The concept of helping others has been examined in the fields of volunteerism, spirituality, and work in the broader umbrella-area of pro-social behavior (intentional actions undertaken to help or benefit others) [14, 15]. Collectively, helping others has been associated with multiple health-enhancing behaviors, positive wellbeing, social support, confidence, enriched life purpose, and physical, mental, and emotional health-related benefits for individuals across age ranges [1426]. Additionally, previous work also supports mental, emotional, and social health related benefits of helping others for those living with a disease or chronic physical condition [2729].

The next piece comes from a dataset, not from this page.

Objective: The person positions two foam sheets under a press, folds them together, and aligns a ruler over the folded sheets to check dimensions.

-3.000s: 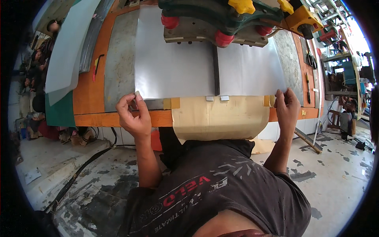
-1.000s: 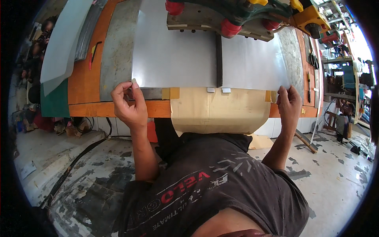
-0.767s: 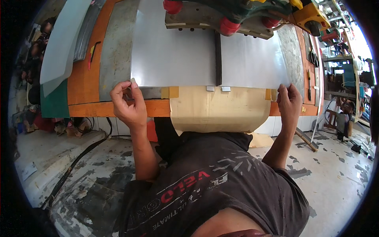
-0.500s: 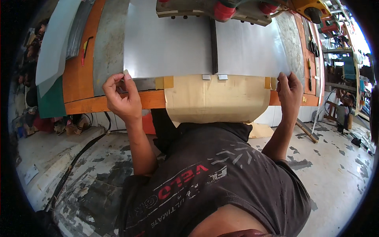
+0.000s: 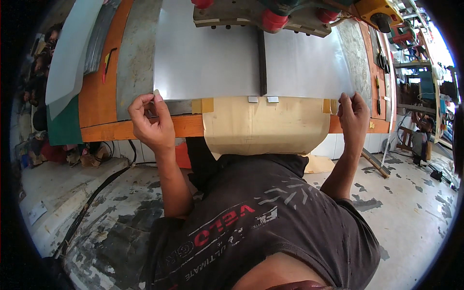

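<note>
While the left hand (image 5: 152,123) pinches the near left corner of a translucent plastic sheet (image 5: 208,63) between thumb and forefinger, the right hand (image 5: 355,116) has its fingertips together on the near right corner. The sheet spans the gap between the two grips and runs away from them, its far part passing beneath a green machine head (image 5: 285,6). Holding it by the corners seems meant to stretch the near edge straight and leave the middle uncovered by fingers.

Between the grips, a narrow black strip (image 5: 263,63) runs away from the near edge; whether it lies over or under the plastic, I cannot tell. Two small silvery tabs (image 5: 272,99) sit just at that edge, nearer the right grip. Below them a tan paper sheet (image 5: 266,125) hangs over the front of the orange workbench (image 5: 111,128); brown tape (image 5: 202,106) at its upper corner probably fixes it there.

Beyond the left grip lies an L-shaped black-and-red tool (image 5: 104,73); beyond the right, black-handled scissors (image 5: 383,62). Both lie to the outer sides, presumably within reach but off the sheet.

As for containers, a brown cardboard box (image 5: 93,158) seems to stand low, well to the left of the left grip, its contents too unclear to tell. Well past the right grip, a shelf rack (image 5: 416,63) bears mixed items too small to name.
</note>
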A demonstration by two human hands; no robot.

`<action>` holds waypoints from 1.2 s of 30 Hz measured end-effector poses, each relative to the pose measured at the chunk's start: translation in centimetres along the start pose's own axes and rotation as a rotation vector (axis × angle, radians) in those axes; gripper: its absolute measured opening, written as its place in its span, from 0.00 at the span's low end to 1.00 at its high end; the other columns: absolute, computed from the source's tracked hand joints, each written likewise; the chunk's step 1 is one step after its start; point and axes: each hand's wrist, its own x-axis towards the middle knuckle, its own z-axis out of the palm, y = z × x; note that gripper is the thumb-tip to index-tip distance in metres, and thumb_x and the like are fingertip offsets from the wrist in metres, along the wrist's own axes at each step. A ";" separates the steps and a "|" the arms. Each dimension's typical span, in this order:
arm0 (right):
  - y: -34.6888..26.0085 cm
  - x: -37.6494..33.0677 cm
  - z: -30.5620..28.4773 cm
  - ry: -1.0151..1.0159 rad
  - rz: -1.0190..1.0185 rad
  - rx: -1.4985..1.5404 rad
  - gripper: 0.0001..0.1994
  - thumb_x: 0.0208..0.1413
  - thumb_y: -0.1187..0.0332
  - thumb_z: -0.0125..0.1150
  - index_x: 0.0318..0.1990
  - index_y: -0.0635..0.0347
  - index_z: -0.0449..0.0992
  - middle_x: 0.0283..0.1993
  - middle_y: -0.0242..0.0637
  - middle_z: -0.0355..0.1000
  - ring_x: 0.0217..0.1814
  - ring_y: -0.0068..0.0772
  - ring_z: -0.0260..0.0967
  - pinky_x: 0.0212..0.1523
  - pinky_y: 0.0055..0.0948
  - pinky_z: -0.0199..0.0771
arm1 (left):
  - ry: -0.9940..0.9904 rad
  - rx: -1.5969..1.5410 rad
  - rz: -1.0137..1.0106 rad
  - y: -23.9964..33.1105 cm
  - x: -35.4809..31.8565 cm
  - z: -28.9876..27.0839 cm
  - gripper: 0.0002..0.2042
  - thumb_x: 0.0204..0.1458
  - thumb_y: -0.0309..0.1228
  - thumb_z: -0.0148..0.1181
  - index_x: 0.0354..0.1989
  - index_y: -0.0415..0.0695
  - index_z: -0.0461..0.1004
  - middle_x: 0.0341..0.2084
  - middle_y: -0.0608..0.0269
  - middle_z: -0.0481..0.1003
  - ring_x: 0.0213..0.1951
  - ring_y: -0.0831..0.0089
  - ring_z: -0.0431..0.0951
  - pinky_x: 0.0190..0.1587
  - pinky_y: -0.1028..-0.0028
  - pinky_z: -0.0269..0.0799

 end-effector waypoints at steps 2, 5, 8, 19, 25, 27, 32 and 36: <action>-0.1 0.0 0.0 -0.006 0.000 -0.004 0.11 0.67 0.68 0.58 0.33 0.66 0.72 0.24 0.29 0.68 0.25 0.17 0.63 0.26 0.24 0.63 | 0.005 0.030 0.037 0.1 0.1 0.1 0.08 0.63 0.25 0.64 0.45 0.39 0.70 0.32 0.63 0.78 0.31 0.81 0.75 0.32 0.80 0.73; 0.1 0.1 0.1 -0.004 -0.019 -0.007 0.11 0.68 0.68 0.58 0.33 0.66 0.72 0.24 0.29 0.68 0.25 0.16 0.63 0.26 0.24 0.63 | 0.003 0.062 0.042 0.3 0.2 0.0 0.08 0.63 0.26 0.64 0.45 0.39 0.71 0.32 0.63 0.78 0.31 0.81 0.75 0.32 0.79 0.72; 1.0 0.3 0.1 0.001 -0.054 0.019 0.11 0.70 0.64 0.58 0.34 0.60 0.74 0.22 0.23 0.66 0.21 0.11 0.57 0.21 0.19 0.53 | 0.006 0.035 0.019 0.3 0.2 0.1 0.08 0.63 0.26 0.64 0.45 0.39 0.71 0.32 0.63 0.78 0.31 0.81 0.75 0.33 0.79 0.72; 0.5 0.1 -0.1 0.003 0.009 0.019 0.12 0.67 0.67 0.59 0.32 0.66 0.72 0.24 0.29 0.68 0.25 0.16 0.63 0.25 0.24 0.62 | 0.019 0.051 0.044 0.1 0.1 0.2 0.09 0.60 0.22 0.65 0.45 0.38 0.72 0.33 0.61 0.77 0.28 0.78 0.74 0.28 0.78 0.71; 0.8 0.2 -0.2 0.000 0.014 0.023 0.13 0.67 0.67 0.59 0.32 0.66 0.73 0.24 0.29 0.68 0.25 0.17 0.64 0.25 0.24 0.62 | 0.023 0.020 0.051 0.0 0.1 0.3 0.08 0.61 0.23 0.65 0.45 0.38 0.72 0.33 0.62 0.77 0.28 0.79 0.74 0.27 0.78 0.71; 0.8 0.2 -0.1 -0.004 0.013 0.031 0.13 0.67 0.67 0.60 0.32 0.66 0.73 0.24 0.29 0.68 0.25 0.17 0.64 0.25 0.24 0.63 | 0.024 0.009 0.055 0.0 0.1 0.3 0.08 0.61 0.23 0.65 0.45 0.38 0.72 0.33 0.62 0.77 0.28 0.79 0.74 0.27 0.79 0.71; 0.3 0.1 -0.1 -0.007 0.023 0.029 0.13 0.67 0.67 0.60 0.31 0.65 0.72 0.23 0.29 0.68 0.24 0.16 0.63 0.25 0.24 0.62 | 0.028 0.055 0.062 0.1 0.1 0.2 0.08 0.61 0.23 0.65 0.44 0.39 0.72 0.34 0.62 0.77 0.28 0.79 0.74 0.27 0.80 0.71; 0.1 0.2 -0.1 -0.003 0.042 0.006 0.13 0.67 0.67 0.60 0.30 0.65 0.71 0.23 0.29 0.68 0.24 0.16 0.63 0.25 0.24 0.62 | 0.019 0.051 0.031 0.2 0.0 0.1 0.08 0.61 0.23 0.65 0.44 0.39 0.72 0.34 0.62 0.78 0.28 0.79 0.75 0.27 0.79 0.71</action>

To summarize, helping others seems to benefit the wellbeing of helpers, including helpers with cancer and other illnesses, although mechanisms that facilitate these benefits are not often examined or well understood. Additionally, training for and participating in for-cause physical activity events is related with participants engaging in regular physical activity during training and continuing afterwards, promoting regular physical activity participation [12, 13]. One mechanism with the potential to positively impact regular physical activity and associated benefits, including quality of life, is the idea that people, including cancer survivors, want to help others through physical activity by using their physical bodies [30]. While this has not been empirically examined, to some degree it is practically supported when looking at the number of for-cause physical activity events sponsored by for-cause organizations [30] and theoretically supported through the historical lens of muscular Christianity, which heavily influenced modern sport and physical activity ideals, and includes a core tenant of “doing good for others” (to help others) using our physical “God-given” bodies to do so [31, 32]. While this historical socio-theological movement and its associated ideologies is often cursorily discussed in modern sport contexts [33], sports historians, sport sociologists, and religious sport scholars highlight the influence muscular Christianity had in shaping sporting ideals, and posit that these can be observed more broadly in social ideals, health, physical activity, and contemporary physical activity in education [32, 3439].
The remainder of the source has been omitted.